John I, Duke of Mecklenburg-Stargard (1326 – 9 August 1392 or 9 February 1393), Duke of Mecklenburg from 1344 to 1352 and Duke of Mecklenburg-Stargard from 1352 to 1392.

Family 
He was probably the youngest child from the second marriage of Lord Henry II "the Lion" of Mecklenburg and Anna of Saxe-Wittenberg, a daughter of Duke Albert II of Saxe-Wittenberg.

Life 
John I was probably born in 1326.  His father died in 1329, and he remained under guardianship until 1344, when he came of age and began to carry a seal as a participant in the governance of Mecklenburg.  On 8 July 1348, Holy Roman Emperor Charles IV raised John and his brother Albert II to the rank of Duke in Prague.  John, Albert and Charles initially supported the False Waldemar, but in 1350 they reconciled with his supporter Duke Louis V of Bavaria.

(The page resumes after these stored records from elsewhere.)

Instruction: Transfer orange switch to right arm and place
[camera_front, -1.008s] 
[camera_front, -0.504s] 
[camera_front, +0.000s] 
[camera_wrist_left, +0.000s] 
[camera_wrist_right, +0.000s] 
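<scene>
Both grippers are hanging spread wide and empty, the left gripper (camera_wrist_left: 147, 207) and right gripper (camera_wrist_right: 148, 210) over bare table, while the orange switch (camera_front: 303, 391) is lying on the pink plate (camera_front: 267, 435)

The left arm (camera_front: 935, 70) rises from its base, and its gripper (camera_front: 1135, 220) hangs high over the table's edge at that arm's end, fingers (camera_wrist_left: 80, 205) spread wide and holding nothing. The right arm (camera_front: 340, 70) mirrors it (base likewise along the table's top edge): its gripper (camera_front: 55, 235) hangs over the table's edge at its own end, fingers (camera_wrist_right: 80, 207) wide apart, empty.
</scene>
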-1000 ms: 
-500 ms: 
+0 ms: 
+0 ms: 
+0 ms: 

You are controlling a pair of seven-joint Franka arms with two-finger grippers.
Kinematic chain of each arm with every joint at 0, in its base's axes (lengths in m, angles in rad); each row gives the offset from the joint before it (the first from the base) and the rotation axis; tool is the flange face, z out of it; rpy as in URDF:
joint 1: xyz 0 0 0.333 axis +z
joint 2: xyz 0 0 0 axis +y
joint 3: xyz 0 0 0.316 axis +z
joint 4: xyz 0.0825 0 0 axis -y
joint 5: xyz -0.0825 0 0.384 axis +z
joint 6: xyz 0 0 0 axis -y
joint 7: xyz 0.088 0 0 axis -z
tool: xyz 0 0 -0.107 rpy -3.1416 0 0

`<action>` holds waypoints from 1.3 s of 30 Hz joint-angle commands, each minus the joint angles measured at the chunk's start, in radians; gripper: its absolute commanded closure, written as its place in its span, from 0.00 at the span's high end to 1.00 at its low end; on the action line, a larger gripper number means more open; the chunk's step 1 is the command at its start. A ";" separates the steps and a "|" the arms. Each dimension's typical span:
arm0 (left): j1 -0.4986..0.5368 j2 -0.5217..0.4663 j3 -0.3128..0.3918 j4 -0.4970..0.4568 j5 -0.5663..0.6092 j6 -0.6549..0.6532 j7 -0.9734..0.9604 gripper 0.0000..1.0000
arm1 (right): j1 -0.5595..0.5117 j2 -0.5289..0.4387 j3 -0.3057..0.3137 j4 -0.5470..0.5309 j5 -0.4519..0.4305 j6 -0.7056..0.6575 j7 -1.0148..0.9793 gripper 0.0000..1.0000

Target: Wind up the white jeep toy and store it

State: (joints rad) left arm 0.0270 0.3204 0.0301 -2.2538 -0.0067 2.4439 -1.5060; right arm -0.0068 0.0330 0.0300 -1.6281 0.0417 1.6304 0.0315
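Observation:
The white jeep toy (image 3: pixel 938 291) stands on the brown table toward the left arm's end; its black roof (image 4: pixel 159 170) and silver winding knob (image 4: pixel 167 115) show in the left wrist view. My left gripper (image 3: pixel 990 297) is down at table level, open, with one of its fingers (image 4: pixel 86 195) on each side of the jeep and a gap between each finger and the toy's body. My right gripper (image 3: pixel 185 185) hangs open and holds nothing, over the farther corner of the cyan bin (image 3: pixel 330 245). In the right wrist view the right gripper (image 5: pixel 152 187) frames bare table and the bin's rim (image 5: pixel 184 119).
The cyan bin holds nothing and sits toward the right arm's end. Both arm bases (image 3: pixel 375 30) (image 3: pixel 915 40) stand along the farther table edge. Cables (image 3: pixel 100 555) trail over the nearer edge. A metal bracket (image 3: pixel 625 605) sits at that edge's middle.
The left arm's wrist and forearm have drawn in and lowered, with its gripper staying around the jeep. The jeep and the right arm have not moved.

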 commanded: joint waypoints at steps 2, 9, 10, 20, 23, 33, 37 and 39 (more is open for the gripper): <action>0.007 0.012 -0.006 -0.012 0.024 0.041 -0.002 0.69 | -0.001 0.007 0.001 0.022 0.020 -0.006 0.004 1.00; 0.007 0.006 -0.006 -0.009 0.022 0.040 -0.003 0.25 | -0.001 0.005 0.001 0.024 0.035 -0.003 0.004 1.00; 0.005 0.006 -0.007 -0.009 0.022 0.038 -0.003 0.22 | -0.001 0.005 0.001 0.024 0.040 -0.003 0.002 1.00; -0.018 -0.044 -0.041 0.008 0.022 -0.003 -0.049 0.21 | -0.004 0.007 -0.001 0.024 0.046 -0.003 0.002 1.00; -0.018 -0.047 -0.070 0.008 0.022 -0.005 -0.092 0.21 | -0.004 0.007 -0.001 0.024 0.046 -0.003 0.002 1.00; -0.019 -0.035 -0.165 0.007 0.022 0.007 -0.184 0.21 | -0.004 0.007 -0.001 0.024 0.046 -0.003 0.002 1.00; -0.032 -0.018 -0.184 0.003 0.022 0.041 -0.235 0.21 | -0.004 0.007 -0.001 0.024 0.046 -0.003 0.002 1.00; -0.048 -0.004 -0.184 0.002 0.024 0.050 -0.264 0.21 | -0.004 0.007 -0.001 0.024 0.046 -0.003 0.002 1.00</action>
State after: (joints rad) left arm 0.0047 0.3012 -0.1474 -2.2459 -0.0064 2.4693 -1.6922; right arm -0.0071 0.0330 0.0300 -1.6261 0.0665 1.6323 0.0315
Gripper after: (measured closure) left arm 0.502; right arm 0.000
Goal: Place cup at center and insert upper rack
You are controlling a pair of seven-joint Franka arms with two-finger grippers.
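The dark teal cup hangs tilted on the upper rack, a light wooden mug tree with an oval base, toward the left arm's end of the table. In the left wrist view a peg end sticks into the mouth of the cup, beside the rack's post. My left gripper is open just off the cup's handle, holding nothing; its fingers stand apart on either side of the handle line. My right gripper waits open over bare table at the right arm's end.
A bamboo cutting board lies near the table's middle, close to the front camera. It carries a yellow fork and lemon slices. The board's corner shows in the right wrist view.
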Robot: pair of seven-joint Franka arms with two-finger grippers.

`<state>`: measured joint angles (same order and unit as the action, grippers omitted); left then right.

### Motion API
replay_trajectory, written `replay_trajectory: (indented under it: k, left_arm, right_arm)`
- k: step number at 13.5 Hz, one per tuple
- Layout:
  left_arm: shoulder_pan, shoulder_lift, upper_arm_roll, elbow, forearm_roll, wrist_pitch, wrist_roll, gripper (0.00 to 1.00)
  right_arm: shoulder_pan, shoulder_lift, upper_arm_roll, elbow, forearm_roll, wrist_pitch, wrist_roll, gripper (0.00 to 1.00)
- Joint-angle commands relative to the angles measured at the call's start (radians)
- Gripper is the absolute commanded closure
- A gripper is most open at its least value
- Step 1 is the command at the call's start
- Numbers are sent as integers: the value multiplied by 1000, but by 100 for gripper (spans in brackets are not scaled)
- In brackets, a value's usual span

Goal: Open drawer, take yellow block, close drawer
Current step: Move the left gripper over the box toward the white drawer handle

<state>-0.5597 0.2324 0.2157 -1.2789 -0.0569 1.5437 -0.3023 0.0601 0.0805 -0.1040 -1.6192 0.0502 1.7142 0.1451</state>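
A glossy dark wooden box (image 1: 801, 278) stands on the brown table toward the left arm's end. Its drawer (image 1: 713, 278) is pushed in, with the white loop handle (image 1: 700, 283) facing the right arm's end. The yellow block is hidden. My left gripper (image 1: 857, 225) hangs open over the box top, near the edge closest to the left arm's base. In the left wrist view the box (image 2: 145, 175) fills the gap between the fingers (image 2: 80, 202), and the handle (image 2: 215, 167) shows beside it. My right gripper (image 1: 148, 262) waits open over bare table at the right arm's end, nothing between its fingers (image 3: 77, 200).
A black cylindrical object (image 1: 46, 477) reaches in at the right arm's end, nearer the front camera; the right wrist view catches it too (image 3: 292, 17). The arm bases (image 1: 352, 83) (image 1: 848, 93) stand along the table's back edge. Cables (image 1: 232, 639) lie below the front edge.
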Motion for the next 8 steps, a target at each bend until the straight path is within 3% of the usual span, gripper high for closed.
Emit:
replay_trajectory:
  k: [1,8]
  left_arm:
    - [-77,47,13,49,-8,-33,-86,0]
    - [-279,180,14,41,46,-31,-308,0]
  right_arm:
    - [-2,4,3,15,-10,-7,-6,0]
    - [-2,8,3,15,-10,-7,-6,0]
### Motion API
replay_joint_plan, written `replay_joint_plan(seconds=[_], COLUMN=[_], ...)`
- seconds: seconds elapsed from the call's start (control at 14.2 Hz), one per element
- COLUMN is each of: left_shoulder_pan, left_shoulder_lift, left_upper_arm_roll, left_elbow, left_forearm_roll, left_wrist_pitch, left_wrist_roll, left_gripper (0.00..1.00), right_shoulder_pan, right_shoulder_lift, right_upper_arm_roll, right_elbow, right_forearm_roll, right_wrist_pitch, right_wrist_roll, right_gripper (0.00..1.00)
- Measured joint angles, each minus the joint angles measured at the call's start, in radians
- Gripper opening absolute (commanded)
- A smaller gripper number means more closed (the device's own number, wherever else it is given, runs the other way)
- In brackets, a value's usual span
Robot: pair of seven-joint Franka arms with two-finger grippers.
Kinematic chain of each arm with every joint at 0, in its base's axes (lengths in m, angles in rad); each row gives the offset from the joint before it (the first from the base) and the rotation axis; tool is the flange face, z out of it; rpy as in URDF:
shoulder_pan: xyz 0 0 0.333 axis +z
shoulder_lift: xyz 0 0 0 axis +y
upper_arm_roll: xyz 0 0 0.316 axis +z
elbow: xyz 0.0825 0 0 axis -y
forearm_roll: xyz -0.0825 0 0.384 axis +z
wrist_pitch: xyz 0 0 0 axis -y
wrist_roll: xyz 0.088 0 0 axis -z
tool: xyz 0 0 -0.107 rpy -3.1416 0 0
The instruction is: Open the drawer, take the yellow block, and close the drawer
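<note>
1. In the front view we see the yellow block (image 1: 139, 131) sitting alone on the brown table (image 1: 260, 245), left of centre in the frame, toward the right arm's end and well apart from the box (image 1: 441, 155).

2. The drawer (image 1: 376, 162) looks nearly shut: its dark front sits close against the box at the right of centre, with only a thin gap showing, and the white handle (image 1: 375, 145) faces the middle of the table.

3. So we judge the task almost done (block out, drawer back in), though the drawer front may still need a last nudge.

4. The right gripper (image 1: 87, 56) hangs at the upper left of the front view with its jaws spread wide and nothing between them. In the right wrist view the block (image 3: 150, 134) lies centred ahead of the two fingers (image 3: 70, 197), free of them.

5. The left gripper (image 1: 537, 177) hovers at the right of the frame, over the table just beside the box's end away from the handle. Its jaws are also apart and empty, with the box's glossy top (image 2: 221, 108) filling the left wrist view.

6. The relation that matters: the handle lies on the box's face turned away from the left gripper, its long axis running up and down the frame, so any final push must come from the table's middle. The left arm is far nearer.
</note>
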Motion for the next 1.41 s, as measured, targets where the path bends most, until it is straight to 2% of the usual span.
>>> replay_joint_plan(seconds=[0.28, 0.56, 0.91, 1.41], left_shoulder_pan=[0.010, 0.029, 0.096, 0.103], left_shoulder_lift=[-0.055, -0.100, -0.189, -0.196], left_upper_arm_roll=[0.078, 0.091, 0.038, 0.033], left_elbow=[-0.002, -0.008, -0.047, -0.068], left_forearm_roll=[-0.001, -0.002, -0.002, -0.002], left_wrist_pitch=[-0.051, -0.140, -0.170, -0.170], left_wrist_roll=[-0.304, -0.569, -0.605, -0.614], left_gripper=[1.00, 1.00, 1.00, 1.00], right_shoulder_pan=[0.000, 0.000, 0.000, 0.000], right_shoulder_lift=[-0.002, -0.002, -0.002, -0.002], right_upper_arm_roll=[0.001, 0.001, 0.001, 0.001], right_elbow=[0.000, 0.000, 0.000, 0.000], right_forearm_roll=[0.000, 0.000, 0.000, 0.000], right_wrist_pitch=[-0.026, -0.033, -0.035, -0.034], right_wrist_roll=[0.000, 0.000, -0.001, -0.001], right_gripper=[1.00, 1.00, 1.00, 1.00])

Upon the division of Mecklenburg on 25 November 1352, John was awarded the Lordships of Stargard, Sternbuerg and Ture.  He supported his nephew Albert III of Mecklenburg in his attempts to be recognized as King of Sweden.

Marriages and issue 
John married three times. His first wife Rixa (background unknown) probably died soon after the wedding and the marriage remained childless.

His second wife Anna was a daughter of the count Adolf VII of Pinneberg and Schauenburg.  She probably died in 1358.  John and Anna had a daughter Anna, who married Wartislaw VI of Pomerania-Wolgast on 4 April 1363.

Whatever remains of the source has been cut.